> **Exercise goal**
Your answer should hold only the lines from the start of the data below through the line with "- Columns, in", copied exactly, with pictures left out.

> **Data below**
=======

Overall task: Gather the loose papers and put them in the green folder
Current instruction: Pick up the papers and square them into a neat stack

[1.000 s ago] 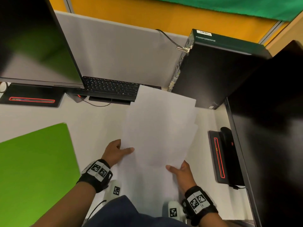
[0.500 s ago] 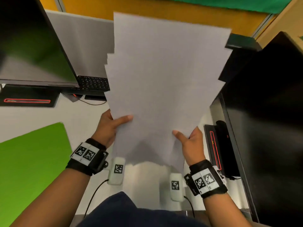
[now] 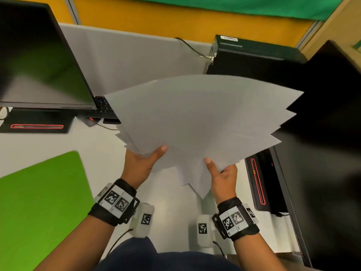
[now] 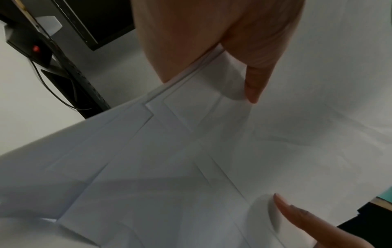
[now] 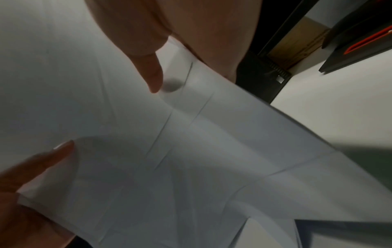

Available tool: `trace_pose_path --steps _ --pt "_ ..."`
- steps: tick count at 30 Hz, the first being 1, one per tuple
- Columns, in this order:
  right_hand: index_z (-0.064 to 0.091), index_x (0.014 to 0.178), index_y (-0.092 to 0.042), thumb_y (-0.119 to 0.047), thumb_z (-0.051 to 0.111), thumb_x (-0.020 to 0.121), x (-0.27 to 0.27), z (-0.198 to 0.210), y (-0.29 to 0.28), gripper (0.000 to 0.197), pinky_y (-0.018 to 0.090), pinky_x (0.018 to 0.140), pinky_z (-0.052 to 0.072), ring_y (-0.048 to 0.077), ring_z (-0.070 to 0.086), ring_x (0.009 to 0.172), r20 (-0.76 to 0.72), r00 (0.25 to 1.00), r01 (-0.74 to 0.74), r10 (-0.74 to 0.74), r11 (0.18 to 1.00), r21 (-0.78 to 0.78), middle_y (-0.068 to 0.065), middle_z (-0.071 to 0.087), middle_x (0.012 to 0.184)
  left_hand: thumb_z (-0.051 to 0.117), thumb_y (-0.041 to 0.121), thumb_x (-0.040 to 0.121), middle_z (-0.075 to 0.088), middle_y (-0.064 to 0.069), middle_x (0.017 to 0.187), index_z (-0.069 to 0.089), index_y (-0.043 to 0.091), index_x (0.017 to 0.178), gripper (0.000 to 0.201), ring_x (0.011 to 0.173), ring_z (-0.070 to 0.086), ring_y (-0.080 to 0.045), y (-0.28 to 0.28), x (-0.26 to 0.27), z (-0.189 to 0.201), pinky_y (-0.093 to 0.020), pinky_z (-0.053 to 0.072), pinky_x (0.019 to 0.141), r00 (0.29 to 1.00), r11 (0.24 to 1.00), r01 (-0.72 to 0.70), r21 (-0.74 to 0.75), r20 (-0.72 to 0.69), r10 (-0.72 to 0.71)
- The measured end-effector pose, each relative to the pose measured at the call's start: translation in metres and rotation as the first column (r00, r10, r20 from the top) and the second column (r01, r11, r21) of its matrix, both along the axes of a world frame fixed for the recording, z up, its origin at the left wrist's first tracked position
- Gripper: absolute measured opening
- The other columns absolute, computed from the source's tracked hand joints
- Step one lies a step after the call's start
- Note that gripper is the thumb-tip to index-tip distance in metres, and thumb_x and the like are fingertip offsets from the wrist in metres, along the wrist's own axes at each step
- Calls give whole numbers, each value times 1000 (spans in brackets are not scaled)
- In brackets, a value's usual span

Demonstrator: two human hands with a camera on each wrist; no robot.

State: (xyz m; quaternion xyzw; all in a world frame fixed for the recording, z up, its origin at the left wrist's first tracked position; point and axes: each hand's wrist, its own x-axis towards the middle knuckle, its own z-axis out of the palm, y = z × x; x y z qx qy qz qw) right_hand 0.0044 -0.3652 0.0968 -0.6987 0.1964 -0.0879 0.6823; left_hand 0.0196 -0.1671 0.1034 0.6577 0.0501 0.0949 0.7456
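Observation:
A fanned stack of several white papers (image 3: 197, 118) hangs in the air over the desk, its far corners splayed to the right. My left hand (image 3: 143, 162) pinches the stack's near left edge, thumb on top. My right hand (image 3: 221, 174) pinches the near right corner, thumb on top as well. The left wrist view shows the papers (image 4: 169, 159) from below with my left hand (image 4: 212, 50) clamped on their edge. In the right wrist view the papers (image 5: 191, 151) spread out from my right hand (image 5: 148, 42). The green folder (image 3: 39, 202) lies flat on the desk at lower left.
A dark monitor (image 3: 39, 61) and a keyboard (image 3: 103, 106) stand at the back left. A black computer case (image 3: 254, 63) sits at the back right, and another dark screen (image 3: 322, 153) fills the right side. The white desk (image 3: 172, 202) shows between my wrists.
The papers rose off the desk in both hands, stood upright, then tipped and fanned toward the right. Both hands moved up and kept their hold.

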Motion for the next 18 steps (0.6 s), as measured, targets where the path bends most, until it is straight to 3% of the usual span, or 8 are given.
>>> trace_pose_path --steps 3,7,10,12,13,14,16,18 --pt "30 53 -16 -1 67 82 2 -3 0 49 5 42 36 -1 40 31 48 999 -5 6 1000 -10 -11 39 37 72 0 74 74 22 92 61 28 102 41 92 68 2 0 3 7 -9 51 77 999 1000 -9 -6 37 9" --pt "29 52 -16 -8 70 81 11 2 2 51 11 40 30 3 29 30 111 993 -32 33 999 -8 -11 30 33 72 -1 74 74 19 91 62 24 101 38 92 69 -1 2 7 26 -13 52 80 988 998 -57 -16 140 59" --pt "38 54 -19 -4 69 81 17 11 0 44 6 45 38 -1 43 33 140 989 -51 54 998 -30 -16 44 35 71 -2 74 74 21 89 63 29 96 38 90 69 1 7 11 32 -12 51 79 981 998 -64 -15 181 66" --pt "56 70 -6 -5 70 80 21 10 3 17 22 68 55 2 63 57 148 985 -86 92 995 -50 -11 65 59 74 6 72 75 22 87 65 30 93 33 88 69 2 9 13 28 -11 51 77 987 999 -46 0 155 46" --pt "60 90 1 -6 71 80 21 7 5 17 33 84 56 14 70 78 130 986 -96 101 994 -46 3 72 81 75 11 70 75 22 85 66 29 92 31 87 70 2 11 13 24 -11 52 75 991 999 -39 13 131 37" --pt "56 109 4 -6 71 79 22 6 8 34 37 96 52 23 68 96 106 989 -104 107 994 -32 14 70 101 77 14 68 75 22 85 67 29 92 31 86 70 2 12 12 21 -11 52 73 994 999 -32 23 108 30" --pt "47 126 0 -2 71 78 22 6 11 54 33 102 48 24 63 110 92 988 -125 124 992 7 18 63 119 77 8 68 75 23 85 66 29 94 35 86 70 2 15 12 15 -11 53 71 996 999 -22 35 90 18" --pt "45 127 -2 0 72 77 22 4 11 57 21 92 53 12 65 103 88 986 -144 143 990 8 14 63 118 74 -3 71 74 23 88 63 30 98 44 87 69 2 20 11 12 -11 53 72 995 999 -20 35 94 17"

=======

> **Result**
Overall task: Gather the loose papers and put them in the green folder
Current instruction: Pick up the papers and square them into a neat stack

[1.000 s ago] 
[0.500 s ago] 
[now] 
[now] 
[now] 

Available tool: `trace_pose_path --steps _ --pt "_ ..."`
- steps: tick count at 30 Hz, the first being 1, one per tuple
- Columns, in this order:

This answer requires nothing else.